WORK TASK —
Word for word, set down every line of the entries below from the line with "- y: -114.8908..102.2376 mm" to the line with "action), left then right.", including both, and no other line.

DATA SHOWN —
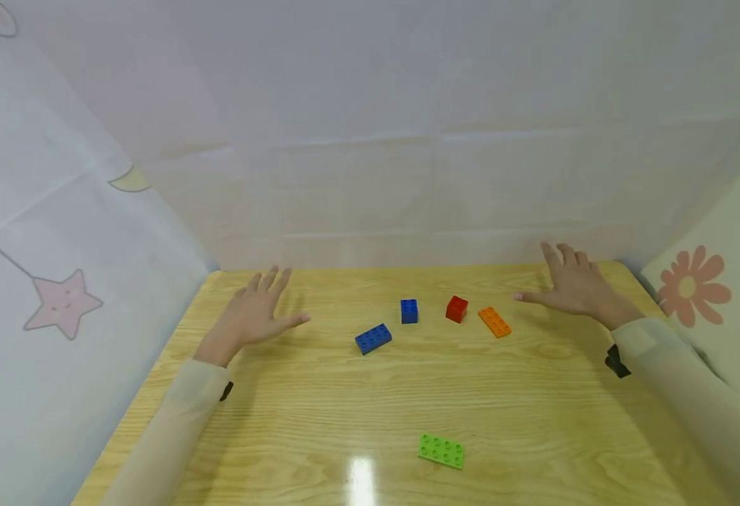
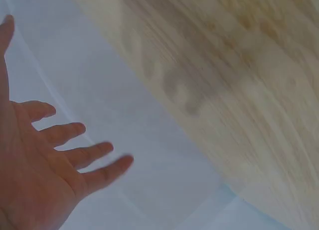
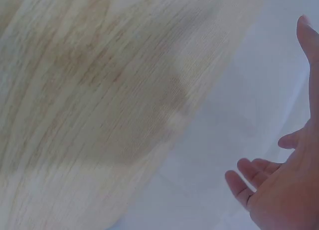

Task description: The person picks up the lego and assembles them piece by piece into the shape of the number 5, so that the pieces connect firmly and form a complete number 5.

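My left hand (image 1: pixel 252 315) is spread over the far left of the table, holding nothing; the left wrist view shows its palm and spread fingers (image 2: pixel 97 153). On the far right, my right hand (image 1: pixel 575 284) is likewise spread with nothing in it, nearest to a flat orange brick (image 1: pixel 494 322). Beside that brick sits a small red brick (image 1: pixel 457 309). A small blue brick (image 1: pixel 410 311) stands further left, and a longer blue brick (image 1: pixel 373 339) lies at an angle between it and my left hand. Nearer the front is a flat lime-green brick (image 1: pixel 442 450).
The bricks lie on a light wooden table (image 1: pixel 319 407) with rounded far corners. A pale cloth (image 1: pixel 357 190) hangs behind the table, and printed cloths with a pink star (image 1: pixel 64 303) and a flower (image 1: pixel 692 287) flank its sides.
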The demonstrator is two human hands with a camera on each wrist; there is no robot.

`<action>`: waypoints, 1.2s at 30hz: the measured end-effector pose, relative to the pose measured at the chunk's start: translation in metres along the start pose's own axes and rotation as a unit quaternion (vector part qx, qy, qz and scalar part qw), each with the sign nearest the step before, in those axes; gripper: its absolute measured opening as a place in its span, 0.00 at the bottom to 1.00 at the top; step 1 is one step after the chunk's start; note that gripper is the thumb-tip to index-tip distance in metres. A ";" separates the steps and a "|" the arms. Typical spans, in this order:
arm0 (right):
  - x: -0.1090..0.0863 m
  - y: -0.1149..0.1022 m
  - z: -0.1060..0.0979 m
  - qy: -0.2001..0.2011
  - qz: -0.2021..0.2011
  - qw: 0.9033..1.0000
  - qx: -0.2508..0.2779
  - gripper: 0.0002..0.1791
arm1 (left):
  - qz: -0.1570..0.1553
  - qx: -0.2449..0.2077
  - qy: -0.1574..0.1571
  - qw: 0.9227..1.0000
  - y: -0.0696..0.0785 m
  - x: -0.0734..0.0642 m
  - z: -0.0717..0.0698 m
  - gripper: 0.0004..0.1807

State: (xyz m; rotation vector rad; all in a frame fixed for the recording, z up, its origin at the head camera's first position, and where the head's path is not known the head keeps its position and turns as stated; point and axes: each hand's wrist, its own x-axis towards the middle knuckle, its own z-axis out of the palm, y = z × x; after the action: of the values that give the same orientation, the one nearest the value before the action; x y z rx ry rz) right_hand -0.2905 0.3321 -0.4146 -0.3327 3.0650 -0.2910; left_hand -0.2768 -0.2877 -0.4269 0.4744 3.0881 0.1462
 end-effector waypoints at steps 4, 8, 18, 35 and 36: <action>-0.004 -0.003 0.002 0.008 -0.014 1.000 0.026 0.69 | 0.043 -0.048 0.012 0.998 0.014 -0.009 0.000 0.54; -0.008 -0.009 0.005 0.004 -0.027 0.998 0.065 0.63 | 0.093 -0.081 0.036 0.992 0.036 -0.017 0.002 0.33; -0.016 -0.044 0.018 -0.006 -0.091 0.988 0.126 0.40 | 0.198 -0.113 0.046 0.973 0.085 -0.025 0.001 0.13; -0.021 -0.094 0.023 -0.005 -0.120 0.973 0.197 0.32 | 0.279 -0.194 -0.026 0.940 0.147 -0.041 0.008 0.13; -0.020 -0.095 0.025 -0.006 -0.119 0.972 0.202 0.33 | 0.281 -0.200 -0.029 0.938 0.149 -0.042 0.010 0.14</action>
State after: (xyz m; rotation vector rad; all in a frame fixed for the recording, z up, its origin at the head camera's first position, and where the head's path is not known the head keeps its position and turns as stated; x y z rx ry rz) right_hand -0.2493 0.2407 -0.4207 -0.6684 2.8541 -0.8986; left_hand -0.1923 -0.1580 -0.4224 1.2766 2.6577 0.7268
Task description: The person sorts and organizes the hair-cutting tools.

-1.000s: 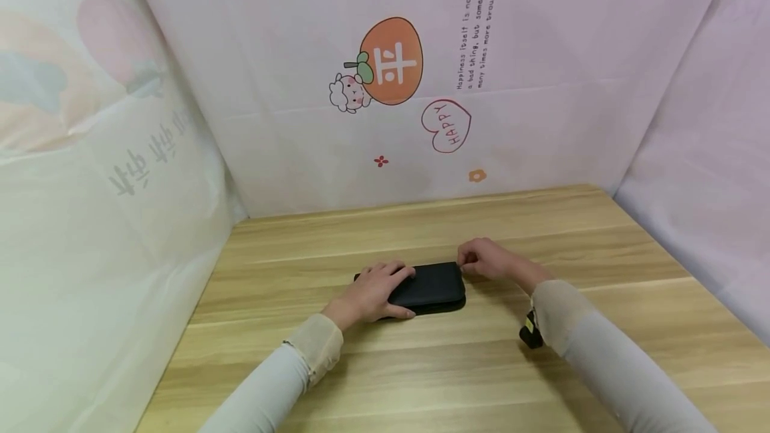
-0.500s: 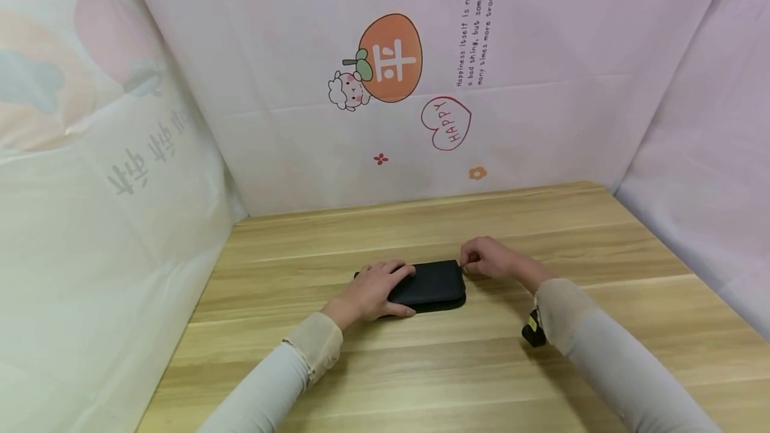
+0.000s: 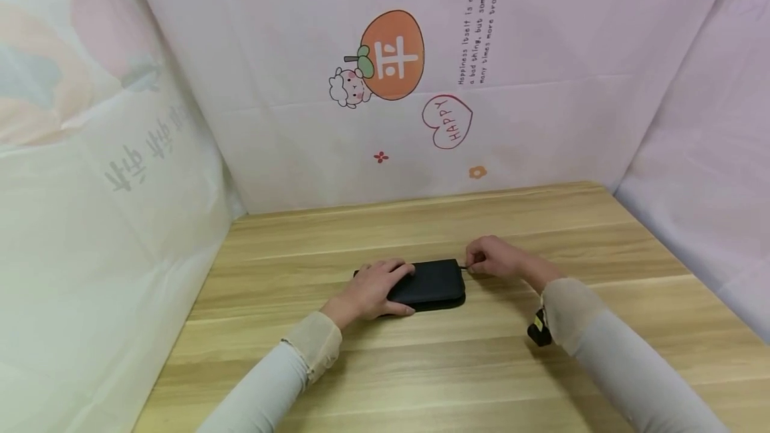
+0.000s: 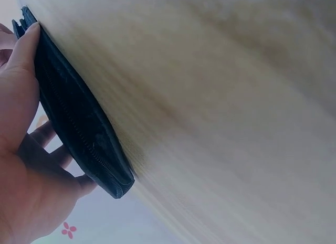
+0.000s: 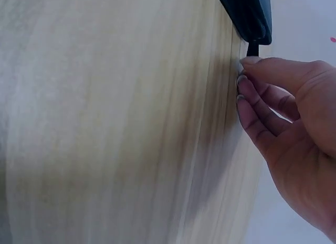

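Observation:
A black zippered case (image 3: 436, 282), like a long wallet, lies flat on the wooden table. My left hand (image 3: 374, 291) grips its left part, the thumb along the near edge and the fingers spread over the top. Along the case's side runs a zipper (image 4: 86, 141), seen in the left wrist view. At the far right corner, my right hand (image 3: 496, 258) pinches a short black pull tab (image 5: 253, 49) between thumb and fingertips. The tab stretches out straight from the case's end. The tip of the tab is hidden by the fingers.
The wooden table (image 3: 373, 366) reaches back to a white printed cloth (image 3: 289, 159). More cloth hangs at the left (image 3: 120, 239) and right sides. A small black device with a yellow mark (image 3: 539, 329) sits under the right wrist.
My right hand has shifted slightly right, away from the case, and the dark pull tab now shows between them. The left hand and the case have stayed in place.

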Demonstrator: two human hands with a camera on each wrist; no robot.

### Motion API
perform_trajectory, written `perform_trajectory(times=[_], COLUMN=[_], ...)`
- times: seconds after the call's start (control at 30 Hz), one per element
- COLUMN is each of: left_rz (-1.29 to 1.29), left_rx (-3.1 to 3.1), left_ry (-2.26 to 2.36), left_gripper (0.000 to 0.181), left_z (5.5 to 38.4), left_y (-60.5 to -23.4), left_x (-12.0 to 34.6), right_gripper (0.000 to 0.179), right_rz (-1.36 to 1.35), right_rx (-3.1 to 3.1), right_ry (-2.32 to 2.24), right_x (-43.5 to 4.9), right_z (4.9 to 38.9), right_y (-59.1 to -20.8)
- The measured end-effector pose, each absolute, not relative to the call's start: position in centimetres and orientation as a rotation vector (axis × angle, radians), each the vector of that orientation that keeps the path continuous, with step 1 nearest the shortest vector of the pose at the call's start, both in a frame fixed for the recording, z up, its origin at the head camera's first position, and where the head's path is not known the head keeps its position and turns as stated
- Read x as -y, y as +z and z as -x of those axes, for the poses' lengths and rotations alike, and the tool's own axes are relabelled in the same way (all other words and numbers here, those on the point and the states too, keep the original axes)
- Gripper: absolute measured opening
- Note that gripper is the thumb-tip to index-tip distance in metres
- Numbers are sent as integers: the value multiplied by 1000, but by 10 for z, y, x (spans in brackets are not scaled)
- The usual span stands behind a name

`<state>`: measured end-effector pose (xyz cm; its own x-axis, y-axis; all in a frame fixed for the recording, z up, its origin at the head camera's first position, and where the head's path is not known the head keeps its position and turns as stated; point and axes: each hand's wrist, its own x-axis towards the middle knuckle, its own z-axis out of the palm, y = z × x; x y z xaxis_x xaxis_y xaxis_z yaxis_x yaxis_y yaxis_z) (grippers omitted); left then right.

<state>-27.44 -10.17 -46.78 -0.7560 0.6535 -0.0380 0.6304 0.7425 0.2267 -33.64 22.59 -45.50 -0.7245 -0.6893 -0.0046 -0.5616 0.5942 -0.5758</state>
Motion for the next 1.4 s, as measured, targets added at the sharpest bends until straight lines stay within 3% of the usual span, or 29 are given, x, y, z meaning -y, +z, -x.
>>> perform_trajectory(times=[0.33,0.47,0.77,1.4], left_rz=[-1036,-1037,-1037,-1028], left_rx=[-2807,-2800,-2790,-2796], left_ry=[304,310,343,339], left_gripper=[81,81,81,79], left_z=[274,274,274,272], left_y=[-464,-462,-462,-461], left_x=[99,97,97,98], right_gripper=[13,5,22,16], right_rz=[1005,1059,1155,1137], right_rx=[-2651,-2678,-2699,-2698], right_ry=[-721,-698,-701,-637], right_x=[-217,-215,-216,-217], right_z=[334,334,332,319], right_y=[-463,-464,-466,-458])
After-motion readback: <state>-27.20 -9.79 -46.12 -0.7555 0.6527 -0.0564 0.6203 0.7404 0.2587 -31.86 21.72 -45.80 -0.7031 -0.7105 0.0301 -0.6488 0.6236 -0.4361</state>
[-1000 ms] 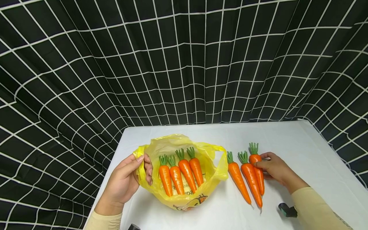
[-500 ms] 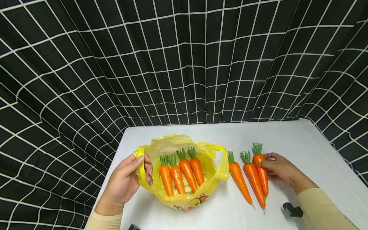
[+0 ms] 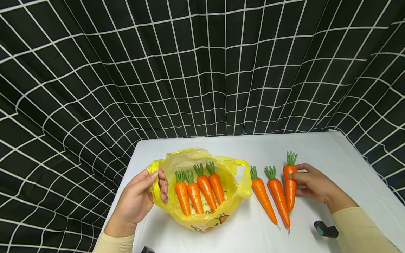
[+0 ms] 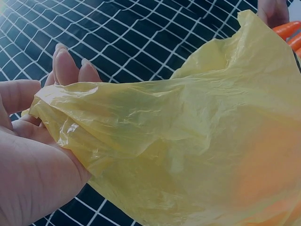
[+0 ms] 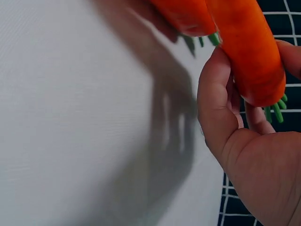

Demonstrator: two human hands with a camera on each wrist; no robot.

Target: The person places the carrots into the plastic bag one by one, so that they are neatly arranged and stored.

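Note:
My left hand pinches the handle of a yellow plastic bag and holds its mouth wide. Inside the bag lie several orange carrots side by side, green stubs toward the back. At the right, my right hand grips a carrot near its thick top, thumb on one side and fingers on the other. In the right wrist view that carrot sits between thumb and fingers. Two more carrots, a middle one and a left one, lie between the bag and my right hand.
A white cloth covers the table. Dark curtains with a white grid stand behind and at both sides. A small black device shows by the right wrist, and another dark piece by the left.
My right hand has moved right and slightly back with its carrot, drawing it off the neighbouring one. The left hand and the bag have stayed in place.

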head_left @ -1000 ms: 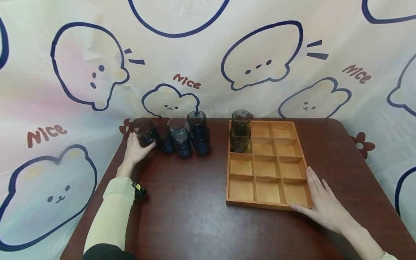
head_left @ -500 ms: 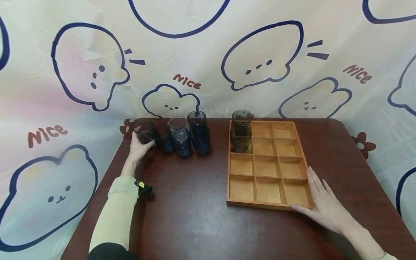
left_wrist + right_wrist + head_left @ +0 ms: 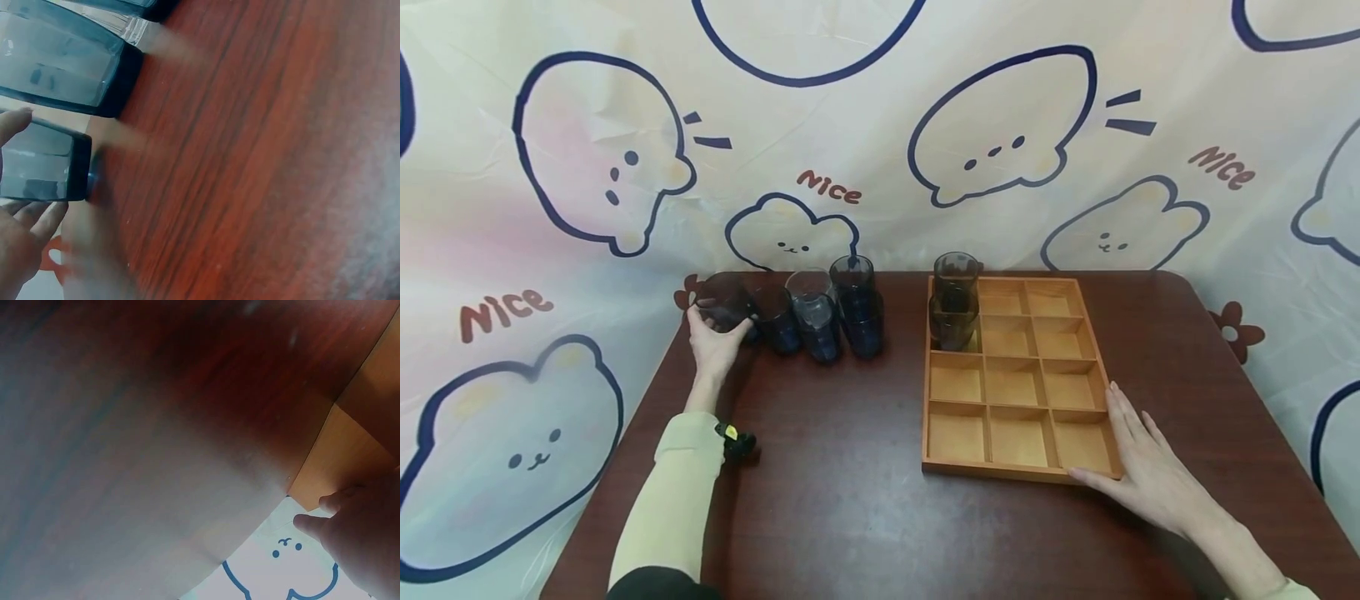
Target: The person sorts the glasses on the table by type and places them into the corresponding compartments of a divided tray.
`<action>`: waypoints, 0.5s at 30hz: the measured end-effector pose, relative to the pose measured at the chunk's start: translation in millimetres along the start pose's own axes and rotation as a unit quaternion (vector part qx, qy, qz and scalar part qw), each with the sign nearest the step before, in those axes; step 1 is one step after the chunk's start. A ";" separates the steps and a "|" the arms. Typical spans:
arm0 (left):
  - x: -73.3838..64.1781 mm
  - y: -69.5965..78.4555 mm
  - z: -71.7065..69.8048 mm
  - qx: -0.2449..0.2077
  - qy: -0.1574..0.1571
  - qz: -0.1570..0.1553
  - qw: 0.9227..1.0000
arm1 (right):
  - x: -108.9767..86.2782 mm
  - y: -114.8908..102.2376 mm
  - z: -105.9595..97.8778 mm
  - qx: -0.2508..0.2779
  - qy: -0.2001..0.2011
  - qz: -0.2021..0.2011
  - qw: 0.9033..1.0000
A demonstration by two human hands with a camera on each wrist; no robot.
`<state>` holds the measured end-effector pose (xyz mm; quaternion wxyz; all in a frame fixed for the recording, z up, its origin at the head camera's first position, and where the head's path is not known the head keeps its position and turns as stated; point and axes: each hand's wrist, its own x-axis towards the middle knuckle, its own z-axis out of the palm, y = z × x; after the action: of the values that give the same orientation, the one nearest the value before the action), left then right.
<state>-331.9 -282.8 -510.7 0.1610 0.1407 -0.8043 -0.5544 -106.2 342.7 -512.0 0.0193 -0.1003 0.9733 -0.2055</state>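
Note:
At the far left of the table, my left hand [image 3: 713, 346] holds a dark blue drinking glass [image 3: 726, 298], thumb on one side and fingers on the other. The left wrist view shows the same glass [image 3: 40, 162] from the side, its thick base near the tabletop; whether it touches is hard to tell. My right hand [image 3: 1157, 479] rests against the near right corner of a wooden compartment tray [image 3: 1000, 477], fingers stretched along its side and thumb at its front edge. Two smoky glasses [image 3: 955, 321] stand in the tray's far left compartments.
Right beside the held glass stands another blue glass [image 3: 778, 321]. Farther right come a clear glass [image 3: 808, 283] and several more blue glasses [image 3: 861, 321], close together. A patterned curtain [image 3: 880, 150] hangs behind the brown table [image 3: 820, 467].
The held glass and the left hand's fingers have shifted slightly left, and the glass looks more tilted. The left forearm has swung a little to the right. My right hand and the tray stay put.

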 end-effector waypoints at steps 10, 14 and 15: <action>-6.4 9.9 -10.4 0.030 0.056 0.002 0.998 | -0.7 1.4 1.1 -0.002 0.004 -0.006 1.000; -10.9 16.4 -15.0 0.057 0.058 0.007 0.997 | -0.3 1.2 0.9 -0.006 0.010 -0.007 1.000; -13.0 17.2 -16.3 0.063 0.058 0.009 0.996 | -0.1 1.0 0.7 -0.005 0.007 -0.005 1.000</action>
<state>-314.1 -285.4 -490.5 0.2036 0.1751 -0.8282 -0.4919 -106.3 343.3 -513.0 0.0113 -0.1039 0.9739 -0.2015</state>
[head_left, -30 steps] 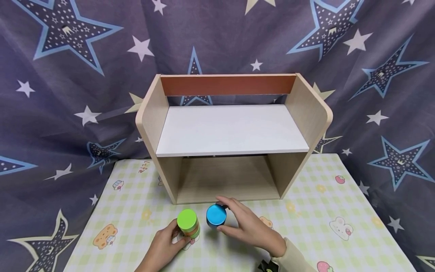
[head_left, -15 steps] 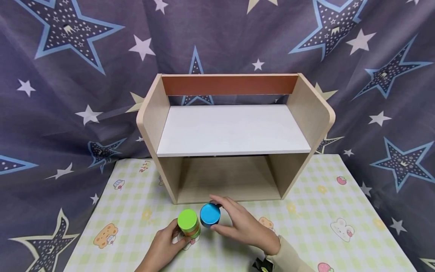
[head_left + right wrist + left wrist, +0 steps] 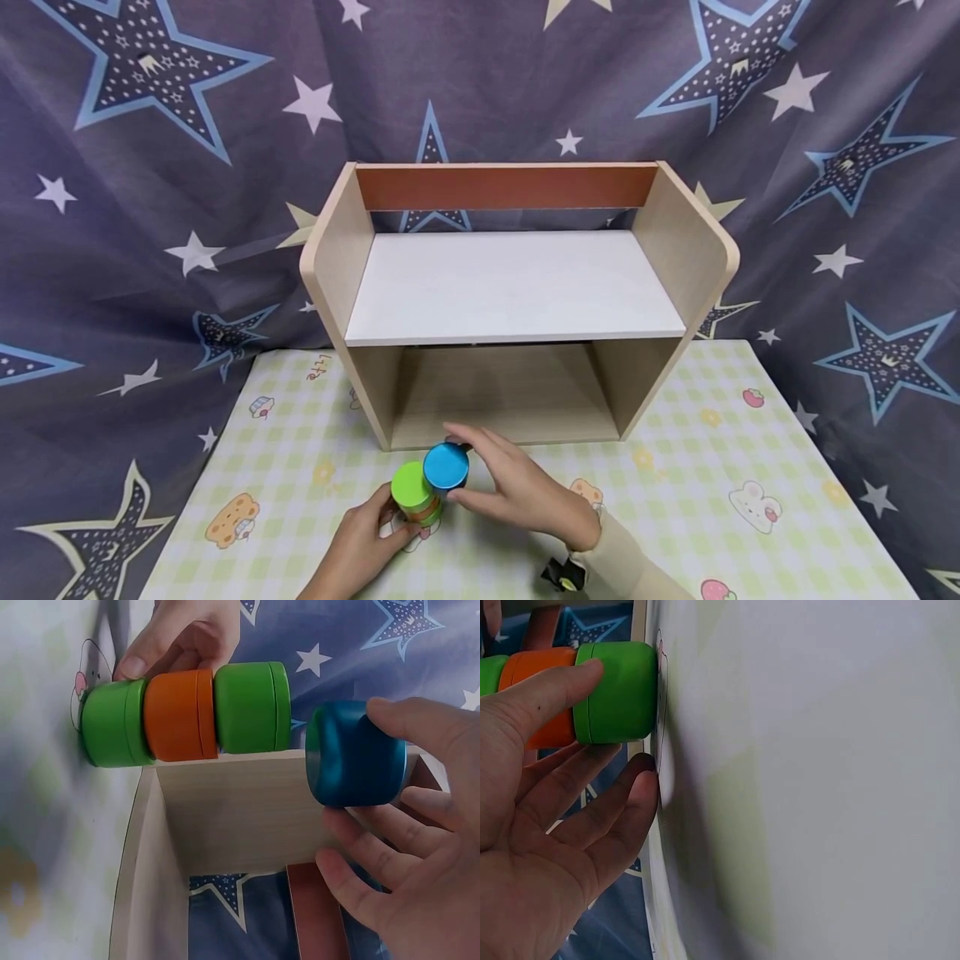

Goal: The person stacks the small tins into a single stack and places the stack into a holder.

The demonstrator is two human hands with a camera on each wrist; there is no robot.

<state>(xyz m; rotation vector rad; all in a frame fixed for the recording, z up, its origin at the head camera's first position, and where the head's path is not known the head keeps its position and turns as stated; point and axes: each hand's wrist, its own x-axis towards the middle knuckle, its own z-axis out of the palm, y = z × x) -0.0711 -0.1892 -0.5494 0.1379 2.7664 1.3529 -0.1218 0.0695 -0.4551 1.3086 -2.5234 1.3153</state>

EXERCISE RESULT —
  - y: -114.8908..102.2376 mm
  - z: -105.9595..97.8778 mm
  - qx: -0.2508..0.2779
  - qy: -0.2001..0.2011
  - qz: -0.2021..0.2011
  - qw: 0.9033..1.0000
A demonstration by two human hands with a camera on each wrist; no robot.
`<state>` holds the measured end-effector pose (xyz mm; quaternion wxyz; all in a frame fixed for the recording, z up, its origin at the head camera's first position, and where the head's path is not known the head keeps its position and turns as stated; point and axes: each hand's wrist, its own x-axis towards the middle knuckle, its own z-axis out of the palm, y = z × x; after the action: of the values that give the same orientation, the one nearest the value before the action), left then right.

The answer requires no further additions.